Maybe helpful. I recently encounter a repo which does similar thing (predict the weight of another network) here. This is how they do for a FL layer, inheriting from MetaModule from the package torchmeta

1 Like

Hi Ritam!

As I understand it, you do not want to directly train the weights of B, but
you do want to train the weights of A so that it produces values that work
better when used as the weights of B.

(As an aside, don’t use torch.autograd.Variable. It is deprecated.
Just use regular pytorch tensors.)

Don’t create instances of Linear in Main_Model (as I understand it,
“Model B”). (So you won’t be setting the weights of instances of Linear
to the weight-values produced by “Model A” and you won’t be applying
those instances of Linear to x.)

Instead, apply the non-class, functional form of Linear to x passing in
the weight-values produces by “Model A” as arguments:

    def forward (self, param_, x):
        x = F.relu (F.linear (x, weight = param_[0, :16].view (8, 2), bias = param_[0, 16:24].view (8))
        ...
        return x

F.Linear is now just an ordinary pytorch tensor function. The gradients
produced by calling .backward() on the loss calculated from the output
of “Model B” will backpropagate properly through the calls to F.linear()
in “Model B”'s forward() function and then back propagate through the
“Model A” that produced the weight-values, producing gradients for the
weights in “Model A” which will then be optimized when you call opt.step().

Best.

K. Frank

1 Like

Thank you very much. I am working on something very similar to the idea in the Repo you just shared. It was very helpful!
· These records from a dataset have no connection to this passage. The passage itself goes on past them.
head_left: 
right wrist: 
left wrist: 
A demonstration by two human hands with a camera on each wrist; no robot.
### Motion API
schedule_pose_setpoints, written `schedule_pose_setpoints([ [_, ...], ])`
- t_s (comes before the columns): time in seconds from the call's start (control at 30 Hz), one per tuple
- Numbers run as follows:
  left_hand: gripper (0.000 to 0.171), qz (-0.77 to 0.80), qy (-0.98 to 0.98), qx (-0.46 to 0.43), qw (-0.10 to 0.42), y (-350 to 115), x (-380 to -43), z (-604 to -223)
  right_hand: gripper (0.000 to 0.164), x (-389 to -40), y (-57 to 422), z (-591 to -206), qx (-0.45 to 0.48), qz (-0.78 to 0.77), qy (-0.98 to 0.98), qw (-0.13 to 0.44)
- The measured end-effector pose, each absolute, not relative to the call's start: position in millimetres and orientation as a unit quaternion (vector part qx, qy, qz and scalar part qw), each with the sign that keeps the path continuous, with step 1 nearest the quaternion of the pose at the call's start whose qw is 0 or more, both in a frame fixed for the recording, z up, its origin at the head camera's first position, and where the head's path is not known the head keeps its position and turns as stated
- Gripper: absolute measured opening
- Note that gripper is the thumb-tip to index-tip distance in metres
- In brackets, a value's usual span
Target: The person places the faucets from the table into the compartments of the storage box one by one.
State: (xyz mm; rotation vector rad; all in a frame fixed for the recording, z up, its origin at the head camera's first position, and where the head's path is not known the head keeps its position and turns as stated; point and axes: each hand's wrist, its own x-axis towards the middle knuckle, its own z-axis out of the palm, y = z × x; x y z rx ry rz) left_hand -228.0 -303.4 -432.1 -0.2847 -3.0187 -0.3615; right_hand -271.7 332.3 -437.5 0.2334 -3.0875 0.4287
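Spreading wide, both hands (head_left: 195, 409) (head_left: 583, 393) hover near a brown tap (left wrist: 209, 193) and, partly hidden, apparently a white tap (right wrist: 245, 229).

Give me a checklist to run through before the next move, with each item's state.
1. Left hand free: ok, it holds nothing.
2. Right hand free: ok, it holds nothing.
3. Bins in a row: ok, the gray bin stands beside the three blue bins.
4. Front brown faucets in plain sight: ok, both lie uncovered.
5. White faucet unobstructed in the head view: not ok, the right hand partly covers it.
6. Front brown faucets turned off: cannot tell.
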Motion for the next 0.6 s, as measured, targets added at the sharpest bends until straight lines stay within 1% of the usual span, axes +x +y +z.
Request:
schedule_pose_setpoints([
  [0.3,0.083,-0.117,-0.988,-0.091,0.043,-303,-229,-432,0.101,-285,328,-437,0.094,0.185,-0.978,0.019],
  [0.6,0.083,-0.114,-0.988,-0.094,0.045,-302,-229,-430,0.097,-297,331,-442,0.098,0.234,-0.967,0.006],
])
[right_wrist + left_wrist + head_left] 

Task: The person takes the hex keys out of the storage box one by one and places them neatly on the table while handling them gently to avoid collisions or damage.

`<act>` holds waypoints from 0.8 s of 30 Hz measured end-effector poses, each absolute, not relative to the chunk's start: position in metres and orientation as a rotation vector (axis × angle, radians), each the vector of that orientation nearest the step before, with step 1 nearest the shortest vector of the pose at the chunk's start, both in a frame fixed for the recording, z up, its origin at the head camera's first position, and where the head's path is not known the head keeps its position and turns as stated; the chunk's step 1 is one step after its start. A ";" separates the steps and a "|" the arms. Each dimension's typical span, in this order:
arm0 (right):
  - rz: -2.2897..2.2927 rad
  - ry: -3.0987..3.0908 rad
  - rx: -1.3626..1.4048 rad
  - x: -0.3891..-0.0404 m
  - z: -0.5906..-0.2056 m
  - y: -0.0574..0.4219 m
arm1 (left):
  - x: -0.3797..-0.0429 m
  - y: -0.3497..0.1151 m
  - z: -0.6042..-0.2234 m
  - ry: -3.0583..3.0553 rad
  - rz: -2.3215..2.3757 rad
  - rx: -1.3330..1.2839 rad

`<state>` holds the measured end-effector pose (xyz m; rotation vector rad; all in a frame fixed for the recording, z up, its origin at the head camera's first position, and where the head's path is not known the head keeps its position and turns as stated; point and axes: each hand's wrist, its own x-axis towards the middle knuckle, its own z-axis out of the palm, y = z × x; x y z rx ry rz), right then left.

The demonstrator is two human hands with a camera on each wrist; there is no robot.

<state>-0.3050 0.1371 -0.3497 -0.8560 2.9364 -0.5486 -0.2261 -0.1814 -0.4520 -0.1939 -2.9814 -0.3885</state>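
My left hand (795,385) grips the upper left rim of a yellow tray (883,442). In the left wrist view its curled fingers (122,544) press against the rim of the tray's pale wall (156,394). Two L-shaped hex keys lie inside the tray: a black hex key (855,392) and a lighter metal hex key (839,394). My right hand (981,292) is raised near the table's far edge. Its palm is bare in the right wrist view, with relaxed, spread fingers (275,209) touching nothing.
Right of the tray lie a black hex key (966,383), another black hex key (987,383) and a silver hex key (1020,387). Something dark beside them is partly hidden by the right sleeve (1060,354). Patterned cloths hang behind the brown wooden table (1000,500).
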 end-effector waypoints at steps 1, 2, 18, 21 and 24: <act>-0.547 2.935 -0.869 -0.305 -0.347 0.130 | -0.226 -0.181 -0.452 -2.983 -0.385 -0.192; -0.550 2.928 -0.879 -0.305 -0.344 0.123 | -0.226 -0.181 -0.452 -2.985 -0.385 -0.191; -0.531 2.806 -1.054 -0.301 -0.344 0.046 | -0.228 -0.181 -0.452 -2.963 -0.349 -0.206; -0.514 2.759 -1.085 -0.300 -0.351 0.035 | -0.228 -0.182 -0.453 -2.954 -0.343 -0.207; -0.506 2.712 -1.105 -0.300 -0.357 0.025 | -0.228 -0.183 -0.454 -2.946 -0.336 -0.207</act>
@KFrank Thank you very much. This is precisely what I was looking for, and is working very smoothly for my use case! Just a small follow-up, using .nn modules for proper backprop training is recommended, and .nn.functional modules are suitable for function evaluations without gradients. Will that be a crude but suitable summary?

What are the benefits of using a generator for weight generation? I tried searching the web, but didn’t get any satisfactory answer.